The biggest challenge in launching the so-called trans-Pacific vaccine passport is, of course, verifying travelers’ vaccine cards. Verifying those vaccinated in Hawaii isn’t an issue since the state can work directly with the limited number of providers here. But, when you look at the rest of the US, it’s a completely different story.
State officials say that, at the moment, there are 65 government databases across the US, plus, dozens of provider-run databases.
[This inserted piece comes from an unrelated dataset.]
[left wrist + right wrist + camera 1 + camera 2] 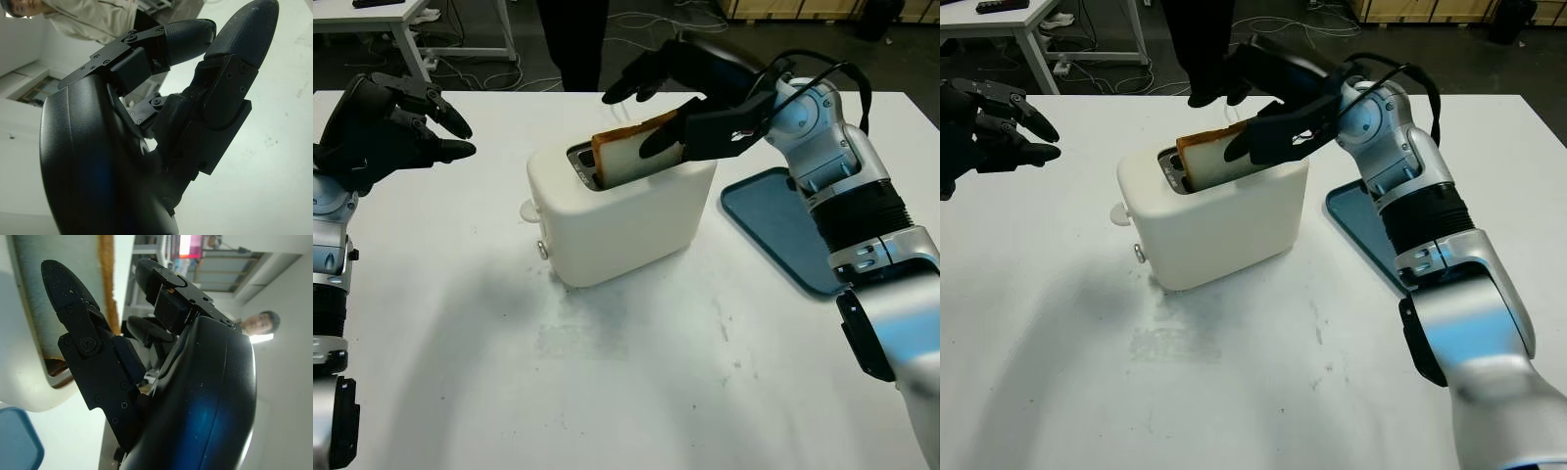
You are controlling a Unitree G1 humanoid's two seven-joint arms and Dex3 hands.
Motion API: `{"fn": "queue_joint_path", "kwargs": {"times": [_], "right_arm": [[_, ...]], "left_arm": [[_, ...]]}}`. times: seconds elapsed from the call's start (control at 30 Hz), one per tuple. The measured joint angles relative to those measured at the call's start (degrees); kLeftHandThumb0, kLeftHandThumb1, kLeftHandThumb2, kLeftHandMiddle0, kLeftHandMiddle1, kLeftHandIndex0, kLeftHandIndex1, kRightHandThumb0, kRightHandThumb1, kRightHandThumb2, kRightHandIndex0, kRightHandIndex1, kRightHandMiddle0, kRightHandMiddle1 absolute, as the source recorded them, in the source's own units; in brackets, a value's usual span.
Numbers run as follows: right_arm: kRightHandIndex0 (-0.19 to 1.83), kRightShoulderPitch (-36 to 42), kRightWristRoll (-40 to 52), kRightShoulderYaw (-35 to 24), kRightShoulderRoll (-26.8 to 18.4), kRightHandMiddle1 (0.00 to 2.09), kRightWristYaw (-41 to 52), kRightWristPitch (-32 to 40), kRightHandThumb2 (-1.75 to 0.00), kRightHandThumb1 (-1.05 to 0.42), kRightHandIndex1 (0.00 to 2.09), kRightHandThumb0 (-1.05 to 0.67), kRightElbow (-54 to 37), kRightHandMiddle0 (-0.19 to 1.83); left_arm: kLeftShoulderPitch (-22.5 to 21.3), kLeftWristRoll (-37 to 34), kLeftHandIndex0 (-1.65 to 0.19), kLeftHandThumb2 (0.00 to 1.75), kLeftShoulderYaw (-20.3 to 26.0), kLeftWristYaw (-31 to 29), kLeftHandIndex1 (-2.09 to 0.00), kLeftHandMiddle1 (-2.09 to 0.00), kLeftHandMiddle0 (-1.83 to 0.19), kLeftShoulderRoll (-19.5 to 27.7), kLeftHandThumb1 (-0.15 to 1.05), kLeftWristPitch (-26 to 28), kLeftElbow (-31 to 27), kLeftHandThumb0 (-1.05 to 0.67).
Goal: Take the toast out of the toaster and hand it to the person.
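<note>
A white toaster (pixel 617 220) stands mid-table with a slice of toast (pixel 628 155) sticking up, tilted, from its slot. My right hand (pixel 636 117) reaches in from the right and straddles the slice. Its thumb lies against the toast's near face, while the other fingers (pixel 631 83) hover above and behind the slice with a gap. In the right wrist view the toast's brown crust (pixel 108 289) runs beside the thumb. My left hand (pixel 460 137) is open and raised above the table's far left, holding nothing. A person in dark trousers (pixel 573 39) stands behind the table.
A blue tray (pixel 773 230) lies flat on the table right of the toaster, under my right forearm. The toaster's lever knob (pixel 527 209) sticks out on its left side. White tables and cables stand on the floor beyond.
</note>
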Motion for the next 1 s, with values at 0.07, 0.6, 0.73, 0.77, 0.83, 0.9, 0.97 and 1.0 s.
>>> {"fn": "queue_joint_path", "kwargs": {"times": [0.07, 0.6, 0.73, 0.77, 0.83, 0.9, 0.97, 1.0], "right_arm": [[0.33, 0.0, -0.1, 0.2, 0.3, 0.01, 0.0, 0.0, 0.00, -0.64, 1.02, -0.76, 0.8, 0.81], [0.87, 0.7, -2.0, 1.9, 0.3, 0.25, -0.6, -3.6, -0.03, -0.79, 1.12, -0.38, 4.0, 1.13], [1.06, 1.5, -1.7, 1.7, 0.3, 1.28, -0.2, -3.8, -0.01, -0.85, 1.60, -0.50, 4.0, 0.99], [1.13, 1.5, -2.0, 1.8, 0.3, 1.49, -0.9, -4.4, -0.01, -0.88, 1.69, -0.55, 4.0, 0.98], [1.24, 1.5, -3.4, 2.4, 0.1, 1.69, -2.5, -6.0, -0.10, -0.91, 1.73, -0.59, 4.1, 1.00], [1.27, 1.5, -4.9, 2.8, 0.0, 1.73, -5.2, -8.1, -0.23, -0.92, 1.74, -0.60, 4.8, 1.01], [1.28, 1.6, -6.1, 2.9, 0.0, 1.74, -8.2, -10.1, -0.32, -0.92, 1.74, -0.60, 5.7, 1.04], [1.28, 1.6, -6.6, 2.9, 0.0, 1.74, -9.8, -11.1, -0.36, -0.92, 1.74, -0.60, 6.2, 1.04]], "left_arm": [[0.0, 0.0, -1.11, 0.01, 0.0, 0.0, -0.83, -0.78, -1.26, 0.0, 0.76, -0.3, 0.1, -1.05], [0.0, 0.0, -1.10, 0.00, 0.0, 0.0, -0.81, -0.76, -1.25, 0.0, 0.75, -0.5, 0.9, -1.05], [0.0, 0.0, -1.10, 0.00, -0.1, 0.0, -0.81, -0.76, -1.26, 0.0, 0.75, -0.2, 0.5, -1.05], [0.0, 0.0, -1.10, 0.00, -0.1, 0.0, -0.81, -0.76, -1.26, 0.0, 0.75, -0.2, 0.3, -1.05], [0.0, 0.0, -1.10, 0.00, -0.1, 0.0, -0.81, -0.76, -1.26, 0.0, 0.75, -0.1, 0.1, -1.05], [0.0, 0.0, -1.10, 0.00, -0.1, 0.0, -0.81, -0.75, -1.25, 0.0, 0.75, -0.1, 0.1, -1.05], [0.0, 0.0, -1.11, 0.00, -0.1, 0.0, -0.81, -0.76, -1.25, 0.0, 0.75, -0.1, 0.1, -1.05], [0.0, 0.0, -1.11, 0.00, -0.1, 0.0, -0.81, -0.76, -1.25, 0.0, 0.75, -0.1, 0.1, -1.05]]}}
So how do you aggregate all of this data and organize it in a way that allows for an easy, automated process to use? That’s precisely what the state is working with CLEAR and Common Pass to accomplish.
Hawaii Verifying Vaccine Cards Manually, Final Thoughts
Honestly, it doesn’t surprise me one bit that Hawaii’s inter-island vaccine passport program launched with major issues. What does surprise me is that, despite this, the program launched on time and with, presumably, minimal issues. That said, it’s clear that, even without the data issues, the current process is not suitable for a much larger number of people to use. So, while I think it’s a good thing that we’re testing the program with those that got their vaccine in Hawaii only (residents or otherwise), I do hope they get things sorted out quickly. We need to launch the trans-Pacific vaccine passport sooner than later.
Of course, the tests and passports are probably the least of visitors’ concerns right now – the car rental apocalypse continues to rage on in Hawaii. And it’ll likely be many, MANY more months before things begin to get better.